[Greenwich Registrar of Voters] Musca said she had confidence in the machines’ accuracy. There’s no way you can make a mistake. You color in your ovals and the machine reads it,” she said. “It’s as good as scanning their can of peas (at the supermarket). If they trust the price on their can of peas, they should trust this as well.” <ref>
Unfortunately, Grocery Scanning (like ATM banking) is not the same as optical scan voting. Its not just that the computers are different – the whole “system” is different.
If the store programmed the peas incorrectly, then a customer would notice – their receipt and the money they paid would be incorrect – or the store would notice that they were losing money on peas – or perhaps an observant unbiased clerk that did not have blind faith in the scanner would notice. If just one customer or store employee noticed then the problem would be swiftly corrected and likely correct at least until the next change in price for peas was input by another employee.

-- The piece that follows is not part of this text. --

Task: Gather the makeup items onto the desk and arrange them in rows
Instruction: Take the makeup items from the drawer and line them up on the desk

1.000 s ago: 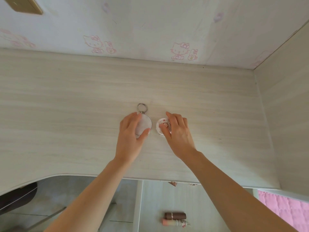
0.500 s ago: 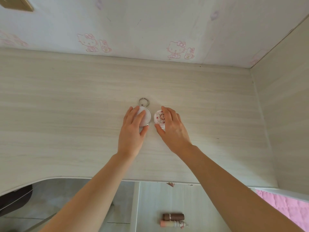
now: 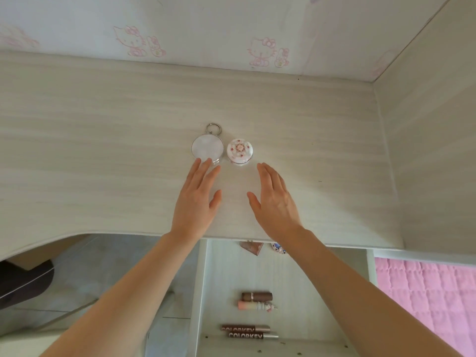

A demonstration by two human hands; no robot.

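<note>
1. Head view, desk (image 3: 103,155): pale wood-grain top across the middle of the frame, with a wall (image 3: 219,21) bearing pink cartoon stickers behind it, along the top.
2. Two round items sit side by side at frame centre, close together but not touching. The plain compact (image 3: 207,149) is on the left, with a metal ring on its far edge. The floral compact (image 3: 239,152) is on the right, white with red dots.
3. Left hand (image 3: 197,202): below the plain compact, flat, fingers straight and together, holding nothing. Its fingertips overlap the compact's near edge – contact cannot be told.
4. Right hand (image 3: 274,202): below and right of the floral compact and apart from it, fingers straight, thumb spread, holding nothing.
5. Shelf (image 3: 296,292), bottom centre, under the desk edge – more makeup lies here. A brown lipstick (image 3: 256,296) lies just above a pink lipstick (image 3: 255,305). Lower still, two brown tubes (image 3: 246,328) marked COLORKEY lie together.
6. Pink quilt (image 3: 425,292) at lower right.
7. Dark rounded object at lower left, not identifiable.
</note>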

Why do registrars say that manual counting of ballots is error prone? Because it is done by people who are inherently unreliable. Why do grocery scanners make mistakes? Because they are programmed and updated by people who are inherently unreliable.

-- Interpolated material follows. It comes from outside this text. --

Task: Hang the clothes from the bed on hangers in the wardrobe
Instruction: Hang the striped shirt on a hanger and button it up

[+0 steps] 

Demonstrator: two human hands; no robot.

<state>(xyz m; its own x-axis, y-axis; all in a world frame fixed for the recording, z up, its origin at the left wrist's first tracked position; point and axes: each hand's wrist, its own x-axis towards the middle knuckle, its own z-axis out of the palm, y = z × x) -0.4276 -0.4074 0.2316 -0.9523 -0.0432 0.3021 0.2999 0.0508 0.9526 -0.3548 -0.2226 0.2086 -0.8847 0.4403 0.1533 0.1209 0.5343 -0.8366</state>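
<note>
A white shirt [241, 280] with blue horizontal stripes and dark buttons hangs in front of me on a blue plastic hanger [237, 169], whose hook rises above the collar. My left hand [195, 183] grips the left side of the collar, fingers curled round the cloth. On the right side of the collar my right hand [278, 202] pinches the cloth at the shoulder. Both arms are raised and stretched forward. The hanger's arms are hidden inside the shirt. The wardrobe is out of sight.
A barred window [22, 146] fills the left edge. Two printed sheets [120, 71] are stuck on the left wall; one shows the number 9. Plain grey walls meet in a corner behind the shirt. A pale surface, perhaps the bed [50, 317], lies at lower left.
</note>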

How do we detect and correct problems with grocery scanners? We have checks and balances to offset the errors often made by humans – the store should have them while they input prices and upgrade the system – the receipt and money exchange is another check.
How do we detect and correct problems with voting systems – we test as well as we can beforehand – we independently test memory cards (we should) – we do sufficient random audits after elections. We cannot check receipts – we have something better in Connecticut: the ballots filled out by the voters. There is no money transaction we can check, they voter cannot detect an error and see that it is fixed for subsequent voters.

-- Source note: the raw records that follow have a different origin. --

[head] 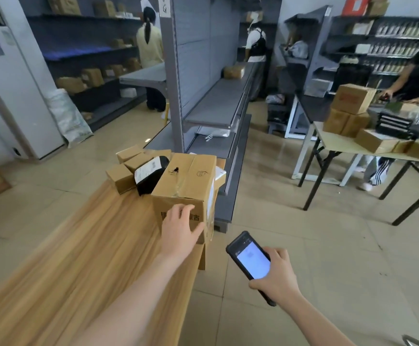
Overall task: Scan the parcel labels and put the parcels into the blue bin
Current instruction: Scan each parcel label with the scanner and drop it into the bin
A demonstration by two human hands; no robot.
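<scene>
Near part of bench (83, 245) left bare, far end blocked by large box (191, 176), small boxes (119, 177) and black parcel (153, 182) crowded at its left

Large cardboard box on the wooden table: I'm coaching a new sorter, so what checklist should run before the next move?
1. Left hand on the large brown cardboard box: ok, it lies flat on the near face.
2. Right hand grips the black handheld scanner, screen lit: ok.
3. Label turned to scanner: cannot tell; a white sheet shows edge-on on the box's right side.
4. Box fully on the light wooden table: cannot tell; it sits at the right edge.
5. Blue bin within reach: cannot tell, out of view.
</scene>
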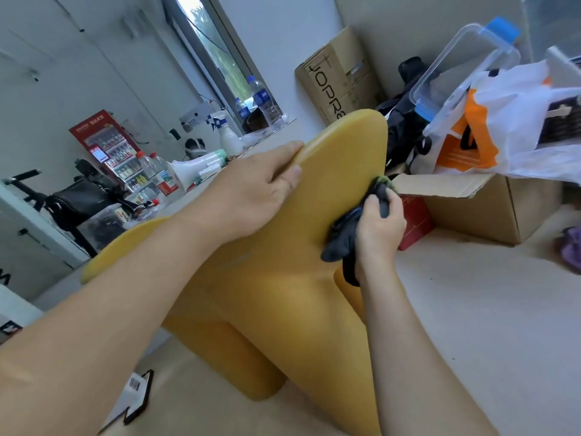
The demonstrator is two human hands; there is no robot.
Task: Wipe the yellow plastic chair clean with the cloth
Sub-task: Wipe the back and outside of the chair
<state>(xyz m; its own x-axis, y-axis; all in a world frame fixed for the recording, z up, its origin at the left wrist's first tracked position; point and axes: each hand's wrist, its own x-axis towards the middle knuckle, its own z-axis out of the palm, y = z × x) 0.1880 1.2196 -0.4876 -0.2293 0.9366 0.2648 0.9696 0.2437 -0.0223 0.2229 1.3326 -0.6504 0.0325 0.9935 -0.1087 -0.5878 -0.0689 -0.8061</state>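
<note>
Two hands work in the single head view, both on the yellow plastic chair [283, 247], which fills the centre of the frame and runs down to the lower edge, standing on the pale floor. The left hand [251, 190] grips the rim of a flat upper panel, thumb on the near face and fingers curled over the edge, steadying it. The right hand [379, 225], right of centre, clenches a bunched dark cloth [345, 234] and presses it to the panel's right edge. The chair looks like stiff moulded plastic, smooth and probably light enough to slide, so holding that rim seems wise. The cloth is limp and folds easily; bunching it gives a firm pad. A cardboard box [490, 206] sits right of the chair.
</note>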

How do we detect and correct problems with human hand counted audits? We count with best practices that reduce problems with counting in the first place: teams of three or four counters; redundant counting of small batches; counting without knowledge of original machine counts; public observation of procedures. If counts don’t match machine results we count again, more carefully. If they still don’t match we do forensic research on the ballots and machines to determine the reason for the discrepancy and then work to determine the cause. (These are all things we should do. Unfortunately, at this time these are not the sort of things that are always done in Connecticut).
Let us not forget that paying a few cents more for a can of peas is hardly the same as losing democracy. We take voting integrity as a hassle at our peril.

The Secretary of the State made public announcements that the University of Connecticut team planned to collect memory cards for a study into the failure rates of the cards. But even so, LHS staff members collected memory cards that failed during the set up and testing phase of the 2007 election. They did this even as the UCONN team was attempting to collect a random sample to test for the number of failing cards and the manner in which they failed. The actions of LHS of replacing failing memory cards during the set up of the election is not outlined in state security protocols and those actions served to remove failing cards from the UCONN study, it ruined portions of the statistical analysis.